> [WHAT YOU NEED TO DO]:
The count of lines below that include the string "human" is the whole answer; write it alone.

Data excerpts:
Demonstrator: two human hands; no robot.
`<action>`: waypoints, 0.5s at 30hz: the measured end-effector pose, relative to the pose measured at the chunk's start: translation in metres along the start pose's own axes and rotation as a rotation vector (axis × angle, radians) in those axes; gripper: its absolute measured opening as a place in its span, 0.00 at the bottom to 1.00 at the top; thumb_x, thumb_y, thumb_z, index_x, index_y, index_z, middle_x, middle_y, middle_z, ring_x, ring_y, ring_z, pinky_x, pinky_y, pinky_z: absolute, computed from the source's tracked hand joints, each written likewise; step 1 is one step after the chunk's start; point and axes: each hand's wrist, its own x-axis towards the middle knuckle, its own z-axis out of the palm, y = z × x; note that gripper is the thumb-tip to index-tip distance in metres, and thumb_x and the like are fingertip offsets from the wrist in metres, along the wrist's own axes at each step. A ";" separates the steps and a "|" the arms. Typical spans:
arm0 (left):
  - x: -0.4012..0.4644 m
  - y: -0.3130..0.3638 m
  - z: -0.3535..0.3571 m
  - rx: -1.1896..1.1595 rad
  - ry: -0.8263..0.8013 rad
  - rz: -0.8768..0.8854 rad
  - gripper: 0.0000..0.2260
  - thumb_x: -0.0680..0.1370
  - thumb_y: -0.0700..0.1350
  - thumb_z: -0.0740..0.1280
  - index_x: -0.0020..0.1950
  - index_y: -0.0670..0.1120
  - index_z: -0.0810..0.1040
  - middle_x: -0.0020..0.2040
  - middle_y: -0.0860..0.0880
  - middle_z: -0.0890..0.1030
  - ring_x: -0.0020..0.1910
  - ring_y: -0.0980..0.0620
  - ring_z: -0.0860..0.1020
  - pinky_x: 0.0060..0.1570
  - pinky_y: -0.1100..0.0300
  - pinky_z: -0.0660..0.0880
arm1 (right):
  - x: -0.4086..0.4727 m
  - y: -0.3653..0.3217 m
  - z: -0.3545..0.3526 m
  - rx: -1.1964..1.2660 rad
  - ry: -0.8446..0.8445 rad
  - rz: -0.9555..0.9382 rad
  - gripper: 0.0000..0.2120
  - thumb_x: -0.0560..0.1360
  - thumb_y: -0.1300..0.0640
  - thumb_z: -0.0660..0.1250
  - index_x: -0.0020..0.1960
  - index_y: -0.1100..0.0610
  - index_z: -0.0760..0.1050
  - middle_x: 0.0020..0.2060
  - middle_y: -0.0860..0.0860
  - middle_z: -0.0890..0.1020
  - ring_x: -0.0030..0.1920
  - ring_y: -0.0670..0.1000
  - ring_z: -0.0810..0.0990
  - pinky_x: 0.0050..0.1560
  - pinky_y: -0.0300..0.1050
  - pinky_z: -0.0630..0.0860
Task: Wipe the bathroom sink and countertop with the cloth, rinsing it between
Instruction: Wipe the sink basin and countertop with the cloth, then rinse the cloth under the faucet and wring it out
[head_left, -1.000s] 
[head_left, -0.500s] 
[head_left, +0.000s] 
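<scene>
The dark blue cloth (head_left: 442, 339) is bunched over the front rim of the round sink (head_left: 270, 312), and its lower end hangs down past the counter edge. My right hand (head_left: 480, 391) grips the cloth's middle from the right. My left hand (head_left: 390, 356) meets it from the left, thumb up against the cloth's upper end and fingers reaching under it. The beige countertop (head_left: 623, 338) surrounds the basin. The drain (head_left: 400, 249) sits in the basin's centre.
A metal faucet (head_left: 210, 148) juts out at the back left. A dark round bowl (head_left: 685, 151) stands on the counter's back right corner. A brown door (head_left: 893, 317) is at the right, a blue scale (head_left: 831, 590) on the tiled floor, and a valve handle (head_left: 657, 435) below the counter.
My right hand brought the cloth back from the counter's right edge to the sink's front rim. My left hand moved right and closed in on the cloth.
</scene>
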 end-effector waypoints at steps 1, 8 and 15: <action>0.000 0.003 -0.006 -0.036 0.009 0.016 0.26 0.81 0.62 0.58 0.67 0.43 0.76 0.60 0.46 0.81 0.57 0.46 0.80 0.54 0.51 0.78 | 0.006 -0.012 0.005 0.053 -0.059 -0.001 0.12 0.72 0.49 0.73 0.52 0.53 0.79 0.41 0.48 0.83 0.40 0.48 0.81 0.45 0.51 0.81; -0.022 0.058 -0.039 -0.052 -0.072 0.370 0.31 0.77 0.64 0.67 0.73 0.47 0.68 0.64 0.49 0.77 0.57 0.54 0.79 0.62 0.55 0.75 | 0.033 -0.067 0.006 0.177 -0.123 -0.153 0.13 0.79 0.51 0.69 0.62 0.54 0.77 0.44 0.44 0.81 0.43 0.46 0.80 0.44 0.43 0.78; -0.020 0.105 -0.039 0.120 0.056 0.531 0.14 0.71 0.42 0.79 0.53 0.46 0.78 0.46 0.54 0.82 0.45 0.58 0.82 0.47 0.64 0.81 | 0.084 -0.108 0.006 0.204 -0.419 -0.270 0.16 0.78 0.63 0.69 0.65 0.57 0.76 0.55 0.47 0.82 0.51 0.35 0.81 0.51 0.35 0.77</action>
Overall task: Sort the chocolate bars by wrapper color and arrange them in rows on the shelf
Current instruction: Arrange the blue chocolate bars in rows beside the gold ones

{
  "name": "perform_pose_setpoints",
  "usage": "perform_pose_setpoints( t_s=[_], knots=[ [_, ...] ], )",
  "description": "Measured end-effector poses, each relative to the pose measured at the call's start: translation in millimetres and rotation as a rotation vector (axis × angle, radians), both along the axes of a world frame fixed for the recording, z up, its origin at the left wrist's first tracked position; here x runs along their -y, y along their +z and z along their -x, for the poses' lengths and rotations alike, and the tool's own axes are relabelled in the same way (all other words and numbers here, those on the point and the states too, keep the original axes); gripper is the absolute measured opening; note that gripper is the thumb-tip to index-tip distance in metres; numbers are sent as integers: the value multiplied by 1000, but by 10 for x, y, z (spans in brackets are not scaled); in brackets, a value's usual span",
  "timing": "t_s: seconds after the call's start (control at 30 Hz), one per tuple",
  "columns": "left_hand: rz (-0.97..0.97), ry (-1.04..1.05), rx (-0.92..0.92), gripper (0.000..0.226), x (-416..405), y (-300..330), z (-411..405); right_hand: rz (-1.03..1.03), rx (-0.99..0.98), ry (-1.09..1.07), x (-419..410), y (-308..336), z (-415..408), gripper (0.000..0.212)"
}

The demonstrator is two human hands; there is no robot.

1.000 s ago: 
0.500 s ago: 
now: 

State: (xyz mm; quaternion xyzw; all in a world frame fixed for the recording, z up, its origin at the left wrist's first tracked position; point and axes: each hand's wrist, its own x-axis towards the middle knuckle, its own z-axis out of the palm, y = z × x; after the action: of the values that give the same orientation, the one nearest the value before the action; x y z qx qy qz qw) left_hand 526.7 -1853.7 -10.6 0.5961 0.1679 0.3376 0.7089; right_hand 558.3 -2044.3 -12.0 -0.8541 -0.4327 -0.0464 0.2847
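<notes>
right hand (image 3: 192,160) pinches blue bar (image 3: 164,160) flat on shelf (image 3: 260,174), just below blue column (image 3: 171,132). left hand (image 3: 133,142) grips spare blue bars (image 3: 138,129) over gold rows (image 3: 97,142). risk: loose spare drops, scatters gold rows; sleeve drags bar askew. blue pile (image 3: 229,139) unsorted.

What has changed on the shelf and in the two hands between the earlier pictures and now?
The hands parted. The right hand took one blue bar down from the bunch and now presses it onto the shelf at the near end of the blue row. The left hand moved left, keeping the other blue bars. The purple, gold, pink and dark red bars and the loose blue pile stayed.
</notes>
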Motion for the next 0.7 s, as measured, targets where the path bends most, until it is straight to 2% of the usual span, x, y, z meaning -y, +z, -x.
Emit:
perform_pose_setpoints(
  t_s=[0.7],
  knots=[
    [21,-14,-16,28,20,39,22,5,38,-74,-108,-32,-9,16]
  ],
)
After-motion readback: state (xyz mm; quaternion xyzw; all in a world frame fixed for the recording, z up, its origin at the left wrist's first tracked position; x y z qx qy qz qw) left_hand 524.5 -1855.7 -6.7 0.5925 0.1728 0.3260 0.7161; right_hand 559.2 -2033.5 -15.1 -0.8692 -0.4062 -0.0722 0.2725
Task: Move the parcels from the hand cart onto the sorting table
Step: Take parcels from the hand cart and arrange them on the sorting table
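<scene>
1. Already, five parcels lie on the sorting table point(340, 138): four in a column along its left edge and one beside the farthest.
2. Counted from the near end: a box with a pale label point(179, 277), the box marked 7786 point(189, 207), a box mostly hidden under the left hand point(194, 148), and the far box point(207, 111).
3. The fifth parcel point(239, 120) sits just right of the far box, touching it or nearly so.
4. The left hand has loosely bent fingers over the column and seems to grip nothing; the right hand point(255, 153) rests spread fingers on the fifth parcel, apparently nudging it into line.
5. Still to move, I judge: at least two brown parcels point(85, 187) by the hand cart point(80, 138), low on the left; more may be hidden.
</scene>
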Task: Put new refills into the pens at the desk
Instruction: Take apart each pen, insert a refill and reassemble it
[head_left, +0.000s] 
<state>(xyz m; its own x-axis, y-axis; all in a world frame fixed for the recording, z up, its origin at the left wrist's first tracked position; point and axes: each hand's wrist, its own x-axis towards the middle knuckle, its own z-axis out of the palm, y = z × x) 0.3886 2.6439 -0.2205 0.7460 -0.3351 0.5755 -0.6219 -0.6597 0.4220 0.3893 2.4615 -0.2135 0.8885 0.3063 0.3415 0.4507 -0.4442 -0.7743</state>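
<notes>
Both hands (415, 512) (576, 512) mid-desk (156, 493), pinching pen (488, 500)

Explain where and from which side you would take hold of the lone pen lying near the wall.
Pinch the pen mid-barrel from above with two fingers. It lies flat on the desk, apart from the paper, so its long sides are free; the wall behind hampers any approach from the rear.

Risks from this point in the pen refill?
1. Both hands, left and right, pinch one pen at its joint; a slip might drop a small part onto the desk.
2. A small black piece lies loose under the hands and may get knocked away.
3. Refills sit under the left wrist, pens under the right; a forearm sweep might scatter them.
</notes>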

> [WRITTEN ANSWER]:
2